::: Supplied data :::

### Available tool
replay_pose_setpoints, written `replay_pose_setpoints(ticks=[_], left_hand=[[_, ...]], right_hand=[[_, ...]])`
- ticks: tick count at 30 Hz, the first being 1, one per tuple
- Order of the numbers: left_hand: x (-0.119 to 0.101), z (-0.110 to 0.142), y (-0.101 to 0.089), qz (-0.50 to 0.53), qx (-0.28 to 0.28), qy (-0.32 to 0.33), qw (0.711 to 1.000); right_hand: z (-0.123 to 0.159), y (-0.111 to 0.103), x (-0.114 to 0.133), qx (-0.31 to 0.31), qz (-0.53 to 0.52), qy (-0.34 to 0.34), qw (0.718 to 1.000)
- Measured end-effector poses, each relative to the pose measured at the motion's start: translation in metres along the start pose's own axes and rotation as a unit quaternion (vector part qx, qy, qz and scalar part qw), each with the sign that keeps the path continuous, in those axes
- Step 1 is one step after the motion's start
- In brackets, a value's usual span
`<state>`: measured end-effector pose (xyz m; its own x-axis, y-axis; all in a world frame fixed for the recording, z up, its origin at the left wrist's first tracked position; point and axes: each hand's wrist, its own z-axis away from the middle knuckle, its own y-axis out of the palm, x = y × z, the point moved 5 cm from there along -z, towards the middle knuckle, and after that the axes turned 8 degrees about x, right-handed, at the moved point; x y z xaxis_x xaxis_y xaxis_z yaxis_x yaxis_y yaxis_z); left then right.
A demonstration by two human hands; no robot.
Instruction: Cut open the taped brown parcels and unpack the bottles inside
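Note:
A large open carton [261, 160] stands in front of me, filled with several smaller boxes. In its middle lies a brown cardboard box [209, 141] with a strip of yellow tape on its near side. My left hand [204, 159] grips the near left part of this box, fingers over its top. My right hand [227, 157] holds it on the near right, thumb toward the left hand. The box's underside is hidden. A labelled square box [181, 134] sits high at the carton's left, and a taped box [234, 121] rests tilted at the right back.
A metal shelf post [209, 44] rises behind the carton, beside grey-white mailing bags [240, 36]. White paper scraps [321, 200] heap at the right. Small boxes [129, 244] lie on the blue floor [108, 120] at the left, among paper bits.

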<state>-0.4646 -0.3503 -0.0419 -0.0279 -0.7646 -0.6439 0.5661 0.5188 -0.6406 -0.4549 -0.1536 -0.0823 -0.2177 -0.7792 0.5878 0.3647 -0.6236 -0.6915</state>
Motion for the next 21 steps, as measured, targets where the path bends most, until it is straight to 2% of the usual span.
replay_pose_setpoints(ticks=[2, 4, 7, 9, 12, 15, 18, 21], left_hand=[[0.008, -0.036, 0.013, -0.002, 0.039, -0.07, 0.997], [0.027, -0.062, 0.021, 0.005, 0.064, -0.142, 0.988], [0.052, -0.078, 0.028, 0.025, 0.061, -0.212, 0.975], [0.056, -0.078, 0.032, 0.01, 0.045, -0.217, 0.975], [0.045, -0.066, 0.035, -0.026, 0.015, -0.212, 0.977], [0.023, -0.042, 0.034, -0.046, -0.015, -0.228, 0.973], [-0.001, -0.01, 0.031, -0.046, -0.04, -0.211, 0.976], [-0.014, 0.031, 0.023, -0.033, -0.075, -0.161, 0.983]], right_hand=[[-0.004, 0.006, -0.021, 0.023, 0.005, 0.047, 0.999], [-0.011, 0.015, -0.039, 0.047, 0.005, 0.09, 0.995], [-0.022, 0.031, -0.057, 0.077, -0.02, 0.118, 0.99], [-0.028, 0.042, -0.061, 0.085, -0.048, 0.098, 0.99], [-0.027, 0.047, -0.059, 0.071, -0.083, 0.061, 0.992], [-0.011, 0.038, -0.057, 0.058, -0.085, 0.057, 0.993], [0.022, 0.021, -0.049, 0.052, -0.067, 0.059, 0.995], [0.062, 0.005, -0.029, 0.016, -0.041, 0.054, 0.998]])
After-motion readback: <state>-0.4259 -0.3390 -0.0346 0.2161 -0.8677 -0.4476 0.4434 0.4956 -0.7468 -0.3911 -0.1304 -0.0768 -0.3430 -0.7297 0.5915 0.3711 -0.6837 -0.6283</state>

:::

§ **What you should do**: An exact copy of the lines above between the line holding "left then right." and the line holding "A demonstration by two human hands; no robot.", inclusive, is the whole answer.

§ **Solution for this problem**:
`<state>`: measured end-effector pose (xyz m; its own x-axis, y-axis; all in a world frame fixed for the recording, z up, its origin at the left wrist's first tracked position; point and axes: each hand's wrist, its own z-axis away from the middle knuckle, its own y-axis out of the palm, x = y × z, the point moved 5 cm from there along -z, towards the middle knuckle, and after that the axes turned 8 degrees about x, right-handed, at the moved point; x y z xaxis_x xaxis_y xaxis_z yaxis_x yaxis_y yaxis_z); left then right.
A demonstration by two human hands; no robot.

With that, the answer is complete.